The game could be a good matchup of guards, with Mitchell and Alston matching up against Purdue’s Morrissette and April Wilson. The Boilermaker duo doesn’t score at as high a rate, combining for about 27 per game, but they might be better defensively.
“This will be one of our toughest defensive assignments,” said Morrissette, an Ohio native. “That’s probably going to be really emphasized, even though it already is (at Purdue, with) ‘Defense lives here.’ But we have to make sure it lives at Ohio State too.”

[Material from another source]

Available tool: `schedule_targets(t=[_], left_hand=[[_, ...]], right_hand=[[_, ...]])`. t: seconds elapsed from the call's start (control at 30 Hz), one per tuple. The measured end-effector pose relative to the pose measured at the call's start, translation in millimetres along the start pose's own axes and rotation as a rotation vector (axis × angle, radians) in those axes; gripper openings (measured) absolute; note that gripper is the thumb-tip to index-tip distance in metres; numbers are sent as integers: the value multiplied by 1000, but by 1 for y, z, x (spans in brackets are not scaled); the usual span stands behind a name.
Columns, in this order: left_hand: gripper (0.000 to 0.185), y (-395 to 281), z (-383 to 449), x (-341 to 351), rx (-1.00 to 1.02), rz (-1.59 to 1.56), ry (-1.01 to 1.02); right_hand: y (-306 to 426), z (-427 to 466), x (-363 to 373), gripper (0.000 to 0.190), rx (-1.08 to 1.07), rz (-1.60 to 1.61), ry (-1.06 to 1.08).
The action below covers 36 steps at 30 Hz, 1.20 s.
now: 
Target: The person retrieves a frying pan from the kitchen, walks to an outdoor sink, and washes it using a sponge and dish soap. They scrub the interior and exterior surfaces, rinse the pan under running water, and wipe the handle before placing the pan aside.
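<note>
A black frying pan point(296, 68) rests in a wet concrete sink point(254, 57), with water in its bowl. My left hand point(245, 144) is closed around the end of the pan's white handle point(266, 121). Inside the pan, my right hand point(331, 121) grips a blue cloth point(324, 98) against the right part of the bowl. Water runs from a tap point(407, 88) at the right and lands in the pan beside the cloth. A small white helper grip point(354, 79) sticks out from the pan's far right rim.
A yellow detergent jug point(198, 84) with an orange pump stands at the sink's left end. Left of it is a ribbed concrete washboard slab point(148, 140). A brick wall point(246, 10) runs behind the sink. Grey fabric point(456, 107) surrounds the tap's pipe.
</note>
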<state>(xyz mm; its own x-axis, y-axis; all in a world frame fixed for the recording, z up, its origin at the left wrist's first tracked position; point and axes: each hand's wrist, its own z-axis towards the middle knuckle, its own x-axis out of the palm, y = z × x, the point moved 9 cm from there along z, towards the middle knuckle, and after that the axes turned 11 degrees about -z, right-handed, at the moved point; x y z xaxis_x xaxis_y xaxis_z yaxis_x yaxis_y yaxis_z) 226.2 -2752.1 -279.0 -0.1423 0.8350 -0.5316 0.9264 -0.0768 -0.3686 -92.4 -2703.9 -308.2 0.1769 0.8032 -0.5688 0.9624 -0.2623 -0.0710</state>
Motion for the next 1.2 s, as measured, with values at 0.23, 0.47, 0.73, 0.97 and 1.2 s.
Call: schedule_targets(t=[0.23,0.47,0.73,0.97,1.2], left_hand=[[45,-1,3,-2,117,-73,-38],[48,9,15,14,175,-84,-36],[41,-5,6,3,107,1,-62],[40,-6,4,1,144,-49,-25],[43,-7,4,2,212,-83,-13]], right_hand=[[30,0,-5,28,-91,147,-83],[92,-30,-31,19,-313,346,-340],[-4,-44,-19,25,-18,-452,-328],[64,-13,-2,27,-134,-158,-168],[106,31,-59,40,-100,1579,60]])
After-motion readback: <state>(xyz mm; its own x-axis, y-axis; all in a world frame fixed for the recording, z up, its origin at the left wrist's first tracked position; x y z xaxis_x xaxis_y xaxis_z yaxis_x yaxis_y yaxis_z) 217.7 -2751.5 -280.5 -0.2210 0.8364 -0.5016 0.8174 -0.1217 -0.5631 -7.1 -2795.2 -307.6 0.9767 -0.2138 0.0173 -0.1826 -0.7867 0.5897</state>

The Boilermakers are living in the moment – and it’s a big moment right now – but so far they’ve not let those get to them. At critical moments within games, they’ve been able to battle back, like when they trailed late at Michigan or after Minnesota made a big late-third quarter run on Thursday night.
Morrissette repeatedly said Friday that the Boilermakers are taking things a game at a time, a sports cliché that’s frequently said and infrequently believed. But for Purdue, it seems legit. She has reason to believe it, because last season, the Boilermakers started to crumble and they couldn’t recover.
“We definitely look one game at a time, especially coming from last year,” Morrissette said. “You have to, because you never know when the tides can change. And we just want to make sure that everything that we can control is controlled.
“It’s a great opportunity (Sunday), starting 5-0 is something that a lot of people didn’t foresee for us, but our preseason and our postseason after last year, that hard work is paying off.”